It was recently shown that CSP and TRAP are glycosylated in P. falciparum salivary gland sporozoites . Here we report that these proteins are similarly modified in P. vivax sporozoites. The motif CX2-3(S/T)CXXG in thrombospondin repeat (TSR) domains can be modified with an O-linked fucose at the Ser/Thr , and this fucose can be further modified with glucose to produce a β1,3-linked disaccharide [47, 48]. Additionally, the WXXW and WXXC motifs of TSR domains can be modified with a C-linked mannose at Trp [49, 50]. These potential glycosylation motifs are present in the TSR domains of both CSP and TRAP in all Plasmodium species. The TSR domain of P. vivax CSP contains the tryptic peptide ATVGTEWTPCSVTCGVGVR with potential O-fucosylation and C-mannosylation sites. Modification of the peptide with O-linked glycans could not be directly detected by the spectral search engines due to the fact that O-linked glycans are highly labile in the gas phase [51, 52] and are lost during collision-induced dissociation (CID) used to generate the identifying fragment spectra. However, as was previously demonstrated with P. falciparum salivary gland sporozoites , it was possible to infer the presence of the O-linked glycan through manual interpretation of the mass spectra (S5 and S6 Figs). The analysis showed that this peptide was modified with a mass matching that of an O-linked deoxyhexose. No evidence for C-mannose was observed (Fig 3). While neither the identity of the deoxyhexose nor its attachment site in the peptide could be determined from the data, we presume it to be a fucose attached to the C-terminal Thr based on knowledge of the sugars and enzymes present in Plasmodium , TSR domains in other species, and the fact that this residue has been shown to be O-fucosylated in crystal structures of PfCSP expressed in mammalian cells . Evidence for O-fucosylation of CSP was observed in both samples. Based on the signal intensity of the LC peaks, it appears that the majority of CSP (~90%) was glycosylated while a portion was unmodified (S5 and S6 Figs). In P. falciparum sporozoites, the majority of CSP was also observed to be modified with a single deoxyhexose while a small portion was unmodified, though some CSP was also observed to be further modified with an additional hexose, consistent with O-linked fucose-β1,3-glucose . No evidence for modification of CSP with a disaccharide was observed in these P. vivax sporozoite samples.
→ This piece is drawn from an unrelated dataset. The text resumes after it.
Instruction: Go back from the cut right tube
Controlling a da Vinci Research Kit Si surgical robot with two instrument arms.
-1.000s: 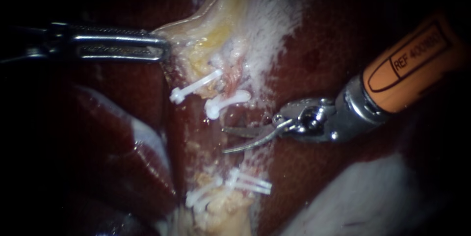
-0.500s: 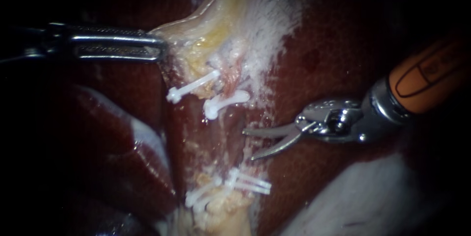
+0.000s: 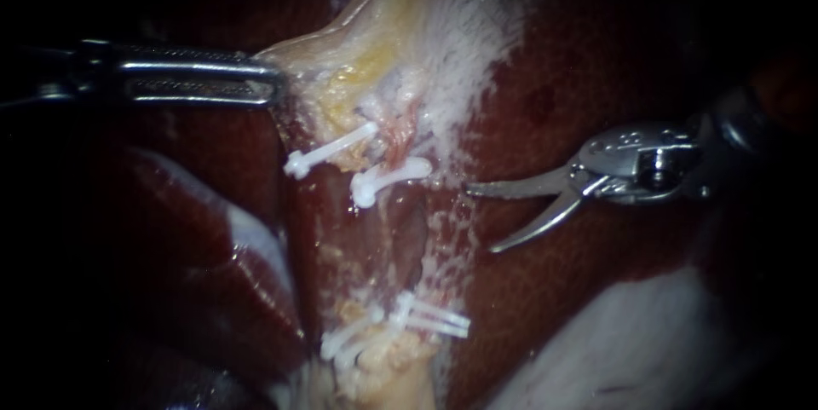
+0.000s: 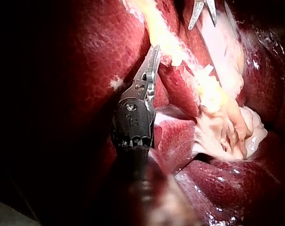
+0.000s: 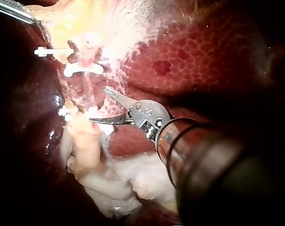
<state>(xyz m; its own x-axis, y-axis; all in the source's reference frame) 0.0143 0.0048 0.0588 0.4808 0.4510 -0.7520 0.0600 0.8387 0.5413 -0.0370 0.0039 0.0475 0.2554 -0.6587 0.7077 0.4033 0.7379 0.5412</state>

The glycosylated portions of the conserved thrombospondin repeat (TSR) domains of P. falciparum and P. vivax CSP and TRAP are aligned. The conserved glycosylation motif is highlighted. Residues that are putatively glycosylated according to the MS evidence are colored as shown in the legend. Information on glycosylation of P. falciparum is from . Only TRAP in P. falciparum salivary gland sporozoites exhibited evidence for C-mannosylation. Both CSP and TRAP exhibited evidence for O-fucosylation in both species. In P. falciparum, a portion of CSP and TRAP also showed evidence for modification with a fucose-glucose disaccharide. No evidence for the disaccharide was observed in the P. vivax samples.
The TSR domain of P. vivax TRAP contains the tryptic peptide VANCGPWDPWTACSVTCGR which includes potential O-fucosylation and C-mannosylation motifs. Critically, the TRAP in the VK247 sample and some of the TRAP in the mixed-infection VK210 sample exhibited an Arg→Lys substitution at this peptide. Knowledge of this polymorphism was only obtained from the field isolate genomes, so lacking that data would have prevented detecting glycosylation in the samples bearing the substitution. As with CSP, TRAP was observed to be modified with a gas-phase labile modification (S7 and S8 Figs) which was presumed to be O-fucose attached at the C-terminal Thr, again based on the TSR motif as well as crystal structures of PvTRAP and PfTRAP expressed in mammalian cells . C-mannosylation of the WDPWTAC sequence was not observed (Fig 1), even though in P. falciparum sporozoites the C-terminal Trp of WDEWSPC was modified with a mass matching that of hexose, likely C-mannose . Based on chromatographic peak areas, virtually all TRAP in both samples was completely glycosylated (S7 and S8 Figs).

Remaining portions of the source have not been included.